Word for word, transcribe the data below from the line with "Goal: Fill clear" to the line with "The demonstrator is", keeping both of those lines.
DATASET EXCERPTS below:
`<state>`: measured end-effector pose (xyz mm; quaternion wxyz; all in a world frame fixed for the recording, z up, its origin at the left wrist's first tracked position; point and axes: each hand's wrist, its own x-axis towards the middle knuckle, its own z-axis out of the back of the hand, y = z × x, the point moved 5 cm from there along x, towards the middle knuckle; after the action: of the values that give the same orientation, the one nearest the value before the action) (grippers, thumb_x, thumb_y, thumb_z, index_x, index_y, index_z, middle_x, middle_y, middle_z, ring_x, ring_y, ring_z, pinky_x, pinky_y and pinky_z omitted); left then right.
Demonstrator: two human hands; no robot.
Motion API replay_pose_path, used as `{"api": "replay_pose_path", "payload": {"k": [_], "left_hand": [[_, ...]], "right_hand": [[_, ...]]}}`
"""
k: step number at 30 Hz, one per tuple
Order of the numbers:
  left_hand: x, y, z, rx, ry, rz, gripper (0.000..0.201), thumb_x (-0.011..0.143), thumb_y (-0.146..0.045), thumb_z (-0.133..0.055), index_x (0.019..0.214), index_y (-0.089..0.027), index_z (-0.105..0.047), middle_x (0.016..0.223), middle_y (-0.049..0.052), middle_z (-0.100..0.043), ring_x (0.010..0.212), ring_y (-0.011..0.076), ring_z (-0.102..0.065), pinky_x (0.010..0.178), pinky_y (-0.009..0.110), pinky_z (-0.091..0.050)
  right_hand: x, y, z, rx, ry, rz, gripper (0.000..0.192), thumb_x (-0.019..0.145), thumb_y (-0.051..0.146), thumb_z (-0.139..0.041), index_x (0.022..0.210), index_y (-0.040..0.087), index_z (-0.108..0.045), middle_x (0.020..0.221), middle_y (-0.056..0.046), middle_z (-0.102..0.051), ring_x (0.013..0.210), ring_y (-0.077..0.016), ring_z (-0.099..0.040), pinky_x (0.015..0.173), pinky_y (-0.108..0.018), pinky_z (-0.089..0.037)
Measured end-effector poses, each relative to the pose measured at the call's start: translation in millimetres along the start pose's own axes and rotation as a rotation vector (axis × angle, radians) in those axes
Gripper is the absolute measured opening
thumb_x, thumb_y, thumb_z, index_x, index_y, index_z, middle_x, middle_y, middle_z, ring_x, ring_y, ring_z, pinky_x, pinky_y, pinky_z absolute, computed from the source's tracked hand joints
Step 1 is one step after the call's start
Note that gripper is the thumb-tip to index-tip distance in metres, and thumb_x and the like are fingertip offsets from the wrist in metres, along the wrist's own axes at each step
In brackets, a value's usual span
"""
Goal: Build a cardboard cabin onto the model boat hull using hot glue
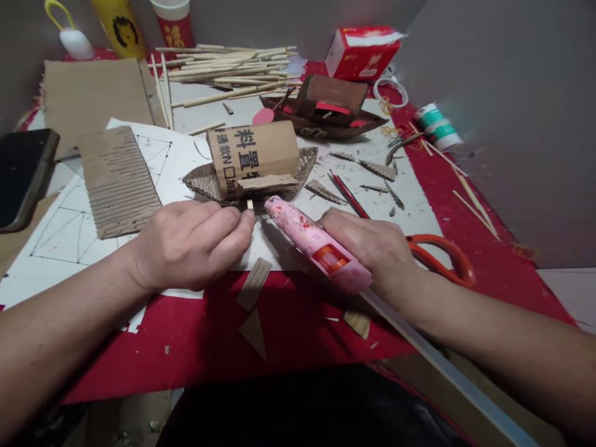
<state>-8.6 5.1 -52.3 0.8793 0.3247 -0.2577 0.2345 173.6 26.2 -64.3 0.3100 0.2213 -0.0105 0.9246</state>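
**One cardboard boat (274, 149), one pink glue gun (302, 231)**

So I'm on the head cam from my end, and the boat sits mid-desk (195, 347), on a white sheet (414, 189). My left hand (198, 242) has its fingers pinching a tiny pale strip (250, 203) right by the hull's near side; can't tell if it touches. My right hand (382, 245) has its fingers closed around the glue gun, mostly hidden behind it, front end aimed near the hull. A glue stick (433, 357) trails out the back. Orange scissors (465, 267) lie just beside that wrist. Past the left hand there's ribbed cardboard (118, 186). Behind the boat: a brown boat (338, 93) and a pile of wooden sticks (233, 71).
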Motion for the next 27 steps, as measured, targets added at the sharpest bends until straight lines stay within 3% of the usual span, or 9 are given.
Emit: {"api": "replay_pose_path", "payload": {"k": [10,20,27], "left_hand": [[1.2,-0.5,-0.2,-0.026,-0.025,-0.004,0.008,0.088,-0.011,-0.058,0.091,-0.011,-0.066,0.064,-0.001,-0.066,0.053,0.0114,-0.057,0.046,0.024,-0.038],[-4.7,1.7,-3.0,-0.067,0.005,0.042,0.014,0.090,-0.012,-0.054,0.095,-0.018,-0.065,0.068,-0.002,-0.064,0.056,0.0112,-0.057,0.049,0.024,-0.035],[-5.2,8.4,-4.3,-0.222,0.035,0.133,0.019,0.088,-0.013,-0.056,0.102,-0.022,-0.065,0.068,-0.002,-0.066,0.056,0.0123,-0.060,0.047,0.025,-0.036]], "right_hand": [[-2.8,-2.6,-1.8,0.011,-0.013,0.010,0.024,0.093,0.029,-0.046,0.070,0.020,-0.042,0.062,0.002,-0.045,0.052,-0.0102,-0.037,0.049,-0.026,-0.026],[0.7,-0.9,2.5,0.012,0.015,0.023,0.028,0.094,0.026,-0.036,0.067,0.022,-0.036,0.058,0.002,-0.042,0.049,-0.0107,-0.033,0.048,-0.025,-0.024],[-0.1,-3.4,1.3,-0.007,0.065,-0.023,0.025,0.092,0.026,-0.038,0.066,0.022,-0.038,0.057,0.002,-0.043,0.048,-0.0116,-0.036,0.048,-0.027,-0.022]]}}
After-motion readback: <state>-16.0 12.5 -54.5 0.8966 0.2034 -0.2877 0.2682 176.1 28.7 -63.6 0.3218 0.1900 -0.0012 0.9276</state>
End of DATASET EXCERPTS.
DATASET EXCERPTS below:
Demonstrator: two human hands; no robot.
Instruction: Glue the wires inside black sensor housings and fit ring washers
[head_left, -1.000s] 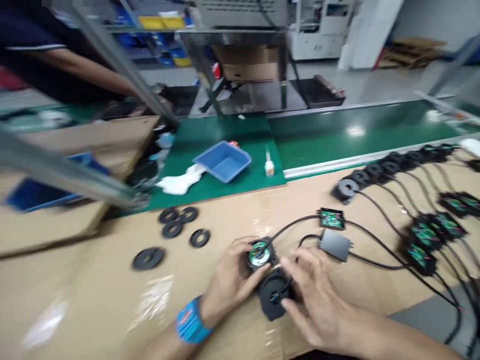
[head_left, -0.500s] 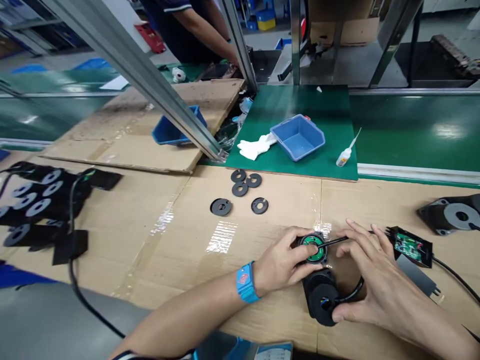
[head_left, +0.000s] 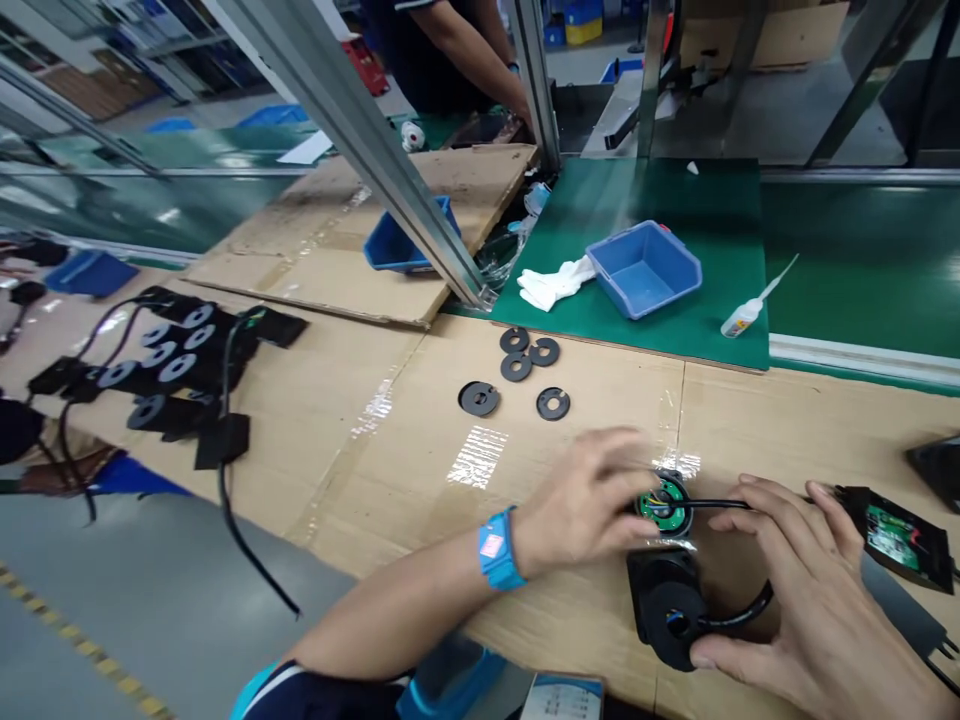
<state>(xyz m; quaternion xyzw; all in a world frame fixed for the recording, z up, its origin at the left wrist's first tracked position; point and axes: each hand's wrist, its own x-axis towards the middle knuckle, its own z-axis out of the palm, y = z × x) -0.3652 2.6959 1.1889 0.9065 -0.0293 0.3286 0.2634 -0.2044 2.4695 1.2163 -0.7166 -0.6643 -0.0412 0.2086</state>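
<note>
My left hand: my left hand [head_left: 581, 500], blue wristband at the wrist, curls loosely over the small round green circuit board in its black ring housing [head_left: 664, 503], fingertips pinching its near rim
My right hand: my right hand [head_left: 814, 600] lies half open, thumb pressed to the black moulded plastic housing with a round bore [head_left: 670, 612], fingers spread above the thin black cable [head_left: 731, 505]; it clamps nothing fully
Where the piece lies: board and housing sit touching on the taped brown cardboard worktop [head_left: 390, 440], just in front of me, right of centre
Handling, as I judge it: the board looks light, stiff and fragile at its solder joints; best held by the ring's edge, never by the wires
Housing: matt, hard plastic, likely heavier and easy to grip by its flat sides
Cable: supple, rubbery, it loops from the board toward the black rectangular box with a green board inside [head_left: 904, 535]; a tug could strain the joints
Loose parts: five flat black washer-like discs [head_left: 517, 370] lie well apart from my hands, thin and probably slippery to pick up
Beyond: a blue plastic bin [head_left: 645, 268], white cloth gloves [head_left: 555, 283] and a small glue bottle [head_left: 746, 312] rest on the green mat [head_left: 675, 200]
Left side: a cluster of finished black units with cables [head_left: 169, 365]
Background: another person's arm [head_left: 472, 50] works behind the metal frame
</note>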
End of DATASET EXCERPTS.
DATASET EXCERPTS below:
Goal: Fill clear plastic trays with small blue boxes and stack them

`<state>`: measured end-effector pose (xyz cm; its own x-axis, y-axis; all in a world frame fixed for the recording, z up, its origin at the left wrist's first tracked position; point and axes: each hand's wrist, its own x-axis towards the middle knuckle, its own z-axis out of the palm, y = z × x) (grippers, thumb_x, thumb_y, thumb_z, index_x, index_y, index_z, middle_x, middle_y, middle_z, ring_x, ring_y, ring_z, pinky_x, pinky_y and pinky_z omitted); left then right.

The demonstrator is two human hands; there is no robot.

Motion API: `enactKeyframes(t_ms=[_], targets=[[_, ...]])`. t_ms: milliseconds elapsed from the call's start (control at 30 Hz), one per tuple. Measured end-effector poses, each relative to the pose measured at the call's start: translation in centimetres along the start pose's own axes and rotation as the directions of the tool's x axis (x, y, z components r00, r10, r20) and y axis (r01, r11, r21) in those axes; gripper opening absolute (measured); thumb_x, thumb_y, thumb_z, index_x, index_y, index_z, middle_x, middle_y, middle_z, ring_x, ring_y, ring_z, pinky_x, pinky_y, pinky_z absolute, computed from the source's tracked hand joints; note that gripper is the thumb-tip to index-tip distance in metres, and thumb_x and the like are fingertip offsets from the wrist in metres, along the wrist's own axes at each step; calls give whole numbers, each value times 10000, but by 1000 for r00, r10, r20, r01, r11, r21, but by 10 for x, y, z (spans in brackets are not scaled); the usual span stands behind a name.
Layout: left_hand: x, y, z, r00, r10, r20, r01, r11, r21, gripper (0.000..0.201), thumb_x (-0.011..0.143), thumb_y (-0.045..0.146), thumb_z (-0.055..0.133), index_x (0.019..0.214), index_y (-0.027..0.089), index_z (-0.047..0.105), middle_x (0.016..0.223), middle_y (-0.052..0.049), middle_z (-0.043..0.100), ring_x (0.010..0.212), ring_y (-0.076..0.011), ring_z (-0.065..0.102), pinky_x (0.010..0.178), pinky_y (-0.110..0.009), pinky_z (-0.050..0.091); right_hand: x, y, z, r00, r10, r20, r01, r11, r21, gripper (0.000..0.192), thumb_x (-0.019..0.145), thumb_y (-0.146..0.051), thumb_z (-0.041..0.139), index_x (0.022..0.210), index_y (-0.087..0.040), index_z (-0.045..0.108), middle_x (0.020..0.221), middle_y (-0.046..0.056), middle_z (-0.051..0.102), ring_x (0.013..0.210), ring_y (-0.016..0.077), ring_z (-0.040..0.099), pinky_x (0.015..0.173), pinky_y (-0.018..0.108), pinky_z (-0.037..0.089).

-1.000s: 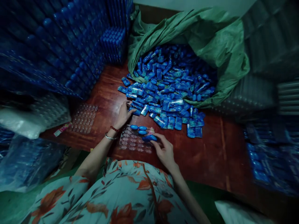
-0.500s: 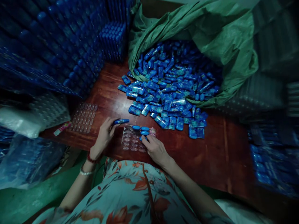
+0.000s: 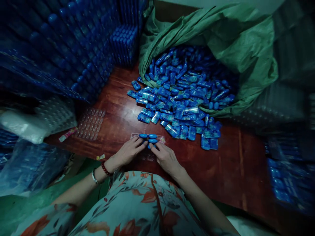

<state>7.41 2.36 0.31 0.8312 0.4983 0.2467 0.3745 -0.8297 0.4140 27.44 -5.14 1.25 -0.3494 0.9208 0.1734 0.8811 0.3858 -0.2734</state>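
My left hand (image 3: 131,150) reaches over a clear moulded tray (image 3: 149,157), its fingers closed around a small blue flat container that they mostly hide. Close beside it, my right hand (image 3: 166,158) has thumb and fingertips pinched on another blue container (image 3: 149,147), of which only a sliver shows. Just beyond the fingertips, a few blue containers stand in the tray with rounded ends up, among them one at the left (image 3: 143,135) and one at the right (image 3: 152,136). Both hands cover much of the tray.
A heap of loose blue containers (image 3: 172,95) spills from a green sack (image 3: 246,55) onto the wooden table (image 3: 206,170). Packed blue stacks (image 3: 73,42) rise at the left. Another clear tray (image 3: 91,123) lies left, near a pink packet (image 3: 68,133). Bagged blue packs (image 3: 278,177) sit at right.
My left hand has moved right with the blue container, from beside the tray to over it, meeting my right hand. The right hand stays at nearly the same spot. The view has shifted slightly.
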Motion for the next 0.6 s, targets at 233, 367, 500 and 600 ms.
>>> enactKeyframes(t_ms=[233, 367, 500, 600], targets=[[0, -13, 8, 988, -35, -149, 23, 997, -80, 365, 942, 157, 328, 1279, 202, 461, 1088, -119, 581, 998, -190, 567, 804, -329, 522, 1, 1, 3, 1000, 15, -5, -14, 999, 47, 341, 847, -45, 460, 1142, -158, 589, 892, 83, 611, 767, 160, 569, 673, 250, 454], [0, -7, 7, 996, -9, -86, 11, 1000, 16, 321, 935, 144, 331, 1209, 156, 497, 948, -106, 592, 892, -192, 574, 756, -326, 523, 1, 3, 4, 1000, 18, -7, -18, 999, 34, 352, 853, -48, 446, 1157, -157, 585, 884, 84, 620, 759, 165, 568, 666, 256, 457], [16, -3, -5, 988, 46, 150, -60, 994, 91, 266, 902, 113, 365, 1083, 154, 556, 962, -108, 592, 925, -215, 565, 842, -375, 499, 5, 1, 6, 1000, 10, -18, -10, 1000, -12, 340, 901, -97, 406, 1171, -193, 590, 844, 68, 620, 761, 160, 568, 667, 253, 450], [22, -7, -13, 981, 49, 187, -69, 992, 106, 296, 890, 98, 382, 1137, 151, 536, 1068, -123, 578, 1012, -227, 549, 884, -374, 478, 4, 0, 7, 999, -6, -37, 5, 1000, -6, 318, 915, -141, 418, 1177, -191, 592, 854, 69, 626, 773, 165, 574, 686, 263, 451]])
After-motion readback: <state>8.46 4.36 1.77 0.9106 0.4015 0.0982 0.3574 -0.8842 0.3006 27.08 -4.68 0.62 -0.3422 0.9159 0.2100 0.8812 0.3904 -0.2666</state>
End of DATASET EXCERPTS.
- _RESULT OF THIS EXERCISE_:
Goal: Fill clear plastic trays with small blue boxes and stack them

`<state>`: measured end-effector pose (xyz cm; its own x-axis, y-axis; all in a world frame fixed for the recording, z up, its origin at the left wrist's first tracked position; point and axes: each hand's wrist, its own x-axis towards the middle knuckle, its own z-axis out of the palm, y = z × x) (grippers, thumb_x, thumb_y, thumb_z, index_x, index_y, index_z, middle_x, middle_y, middle_z, ring_x, ring_y, ring_z, pinky_x, pinky_y and pinky_z omitted); left then right.

The demonstrator is two human hands; there is no robot.

Nothing more belongs to the answer.